Problem to work on:
The whole listing that follows, pictures excepted, should be printed again exactly as given.

Information:

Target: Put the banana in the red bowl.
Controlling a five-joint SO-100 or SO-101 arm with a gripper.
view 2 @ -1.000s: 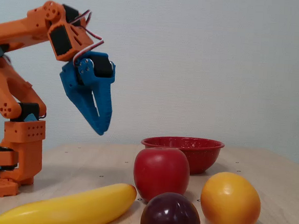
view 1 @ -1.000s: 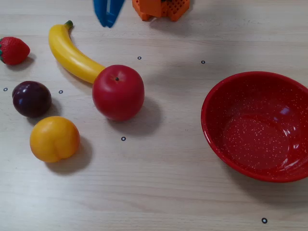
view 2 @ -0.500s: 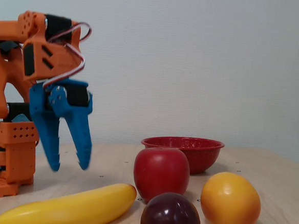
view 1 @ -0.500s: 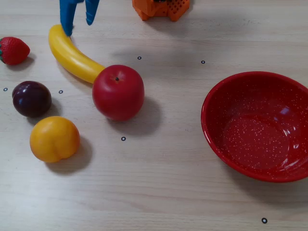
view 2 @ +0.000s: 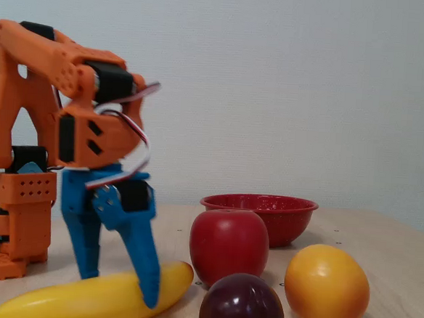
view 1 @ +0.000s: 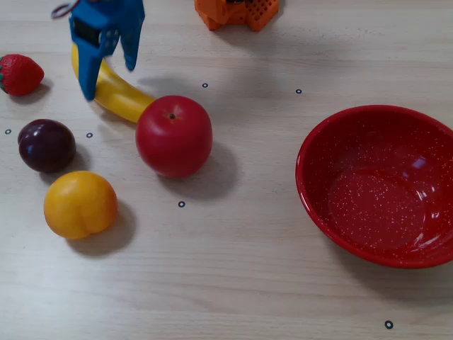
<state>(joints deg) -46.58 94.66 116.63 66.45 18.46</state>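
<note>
Two blue fingers of the claw [view 1: 108, 80] point steeply down, spread wide astride the banana [view 1: 120, 98], which lies on the counter [view 1: 241, 269] against the apple [view 1: 173, 135].

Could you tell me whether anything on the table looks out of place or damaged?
Nothing stands out. The banana lies flat against the apple, the red bowl sits upright and empty, and the open gripper straddles the banana.
</note>
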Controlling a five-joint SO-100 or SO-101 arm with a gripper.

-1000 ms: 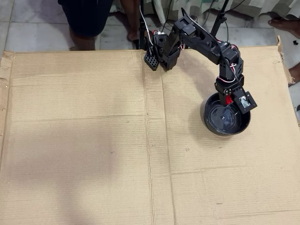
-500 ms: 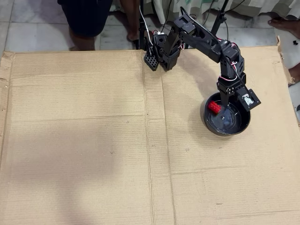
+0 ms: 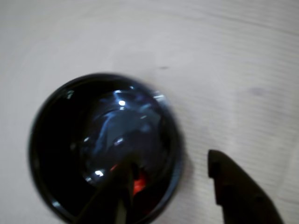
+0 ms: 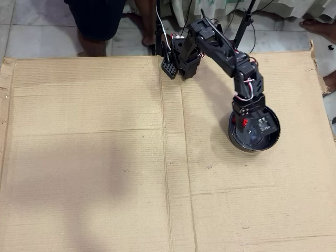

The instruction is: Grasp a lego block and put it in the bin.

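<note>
The bin, a glossy black bowl (image 3: 60,140), fills the left of the wrist view. In the overhead view it sits on the cardboard at the right (image 4: 269,140). A patch of the red lego block (image 3: 138,185) shows low inside the bowl, right beside my left finger; I cannot tell whether it touches the finger. My gripper (image 3: 168,163) hangs over the bowl's right side with its jaws wide apart. The left finger (image 3: 112,196) is over the bowl and the right finger (image 3: 236,191) is outside the rim. From overhead the gripper (image 4: 255,125) covers most of the bowl.
A large flat cardboard sheet (image 4: 105,157) covers the work area. The arm's base (image 4: 181,58) stands at the sheet's far edge. A person's legs (image 4: 97,21) are behind it, with stand legs and cables at the back right.
</note>
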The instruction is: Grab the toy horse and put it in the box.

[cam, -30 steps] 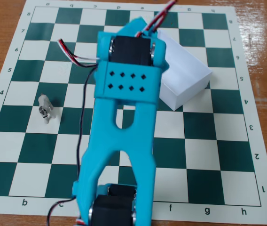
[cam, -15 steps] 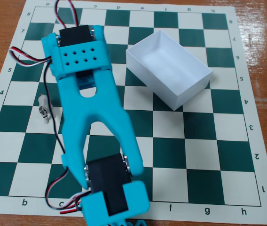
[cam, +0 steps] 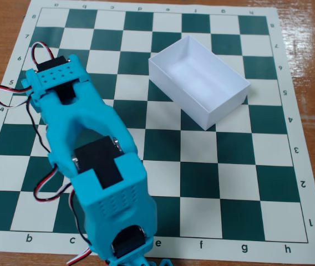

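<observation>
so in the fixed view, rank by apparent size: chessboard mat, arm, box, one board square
1. chessboard mat, fills nearly the whole frame.
2. turquoise arm, though it sits nearer the camera, so its look is inflated.
3. white box, covers several squares.
4. single dark green square.
The toy horse is hidden and cannot be ranked.

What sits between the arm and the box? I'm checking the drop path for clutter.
Nothing: in the fixed view only bare chessboard squares lie between the turquoise arm and the empty white box.
</observation>
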`<state>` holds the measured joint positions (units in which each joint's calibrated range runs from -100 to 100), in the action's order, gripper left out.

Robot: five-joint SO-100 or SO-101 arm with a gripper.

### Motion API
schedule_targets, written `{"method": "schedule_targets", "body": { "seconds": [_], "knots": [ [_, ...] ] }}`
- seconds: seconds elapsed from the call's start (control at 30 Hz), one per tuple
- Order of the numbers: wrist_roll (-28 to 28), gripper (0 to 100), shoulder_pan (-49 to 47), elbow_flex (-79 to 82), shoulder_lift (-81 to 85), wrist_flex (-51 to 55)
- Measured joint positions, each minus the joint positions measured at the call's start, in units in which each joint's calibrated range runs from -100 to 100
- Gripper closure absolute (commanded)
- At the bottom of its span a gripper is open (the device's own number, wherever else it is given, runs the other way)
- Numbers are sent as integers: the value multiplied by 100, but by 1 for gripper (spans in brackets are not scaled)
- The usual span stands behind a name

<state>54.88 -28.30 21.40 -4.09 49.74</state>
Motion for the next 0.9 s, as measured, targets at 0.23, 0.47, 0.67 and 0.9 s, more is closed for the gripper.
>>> {"method": "schedule_targets", "body": {
  "seconds": [0.23,0.47,0.67,0.9],
  "knots": [
    [-88,78,-164,-363,-477,-96],
    [-130,78,-179,-825,-579,44],
    [-161,78,-187,-834,-945,35],
    [-338,100,-321,-843,-1285,35]
  ]
}}
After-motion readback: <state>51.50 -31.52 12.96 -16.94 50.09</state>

Result of the exercise:
Target: Put the banana in the red bowl.
Controlling a five-joint SO-100 or SO-101 arm with a gripper.
view 2 @ -1.000s: 
view 1 @ -1.000s: 
view 2 @ -0.500s: 
view 1 @ -0.500s: 
view 2 @ +0.000s: 
view 1 @ +0.000s: 
<state>(joints deg) -46.58 94.66 116.63 66.45 18.46</state>
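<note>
Two blue fingers of the claw [view 1: 108, 80] point steeply down, spread wide astride the banana [view 1: 120, 98], which lies on the counter [view 1: 241, 269] against the apple [view 1: 173, 135].

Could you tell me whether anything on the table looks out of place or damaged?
Nothing stands out. The banana lies flat against the apple, the red bowl sits upright and empty, and the open gripper straddles the banana.
</note>
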Controlling a five-joint SO-100 or SO-101 arm with a gripper.

-1000 ms: 
-500 ms: 
+0 ms: 
+0 ms: 

The instruction is: Grasp a lego block and put it in the bin.

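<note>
The bin, a glossy black bowl (image 3: 60,140), fills the left of the wrist view. In the overhead view it sits on the cardboard at the right (image 4: 269,140). A patch of the red lego block (image 3: 138,185) shows low inside the bowl, right beside my left finger; I cannot tell whether it touches the finger. My gripper (image 3: 168,163) hangs over the bowl's right side with its jaws wide apart. The left finger (image 3: 112,196) is over the bowl and the right finger (image 3: 236,191) is outside the rim. From overhead the gripper (image 4: 255,125) covers most of the bowl.
A large flat cardboard sheet (image 4: 105,157) covers the work area. The arm's base (image 4: 181,58) stands at the sheet's far edge. A person's legs (image 4: 97,21) are behind it, with stand legs and cables at the back right.
</note>
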The instruction is: Grab the toy horse and put it in the box.

[cam, -30 steps] 
[cam, -15 steps] 
[cam, +0 steps] 

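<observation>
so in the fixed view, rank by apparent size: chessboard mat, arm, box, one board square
1. chessboard mat, fills nearly the whole frame.
2. turquoise arm, though it sits nearer the camera, so its look is inflated.
3. white box, covers several squares.
4. single dark green square.
The toy horse is hidden and cannot be ranked.

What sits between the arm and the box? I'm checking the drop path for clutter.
Nothing: in the fixed view only bare chessboard squares lie between the turquoise arm and the empty white box.
</observation>
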`<state>` holds the measured joint positions (units in which each joint's calibrated range runs from -100 to 100), in the action's order, gripper left out.

Robot: five-joint SO-100 or SO-101 arm with a gripper.

### Motion API
schedule_targets, written `{"method": "schedule_targets", "body": { "seconds": [_], "knots": [ [_, ...] ] }}`
- seconds: seconds elapsed from the call's start (control at 30 Hz), one per tuple
- Order of the numbers: wrist_roll (-28 to 28), gripper (0 to 100), shoulder_pan (-49 to 47), elbow_flex (-79 to 82), shoulder_lift (-81 to 85), wrist_flex (-51 to 55)
- Measured joint positions, each minus the joint positions measured at the call's start, in units in which each joint's calibrated range runs from -100 to 100
- Gripper closure absolute (commanded)
- At the bottom of its span a gripper is open (the device's own number, wherever else it is given, runs the other way)
- Numbers are sent as integers: the value multiplied by 100, but by 1 for gripper (spans in brackets are not scaled)
- The usual span stands behind a name

<state>54.88 -28.30 21.40 -4.09 49.74</state>
Motion for the next 0.9 s, as measured, targets at 0.23, 0.47, 0.67 and 0.9 s, more is closed for the gripper.
>>> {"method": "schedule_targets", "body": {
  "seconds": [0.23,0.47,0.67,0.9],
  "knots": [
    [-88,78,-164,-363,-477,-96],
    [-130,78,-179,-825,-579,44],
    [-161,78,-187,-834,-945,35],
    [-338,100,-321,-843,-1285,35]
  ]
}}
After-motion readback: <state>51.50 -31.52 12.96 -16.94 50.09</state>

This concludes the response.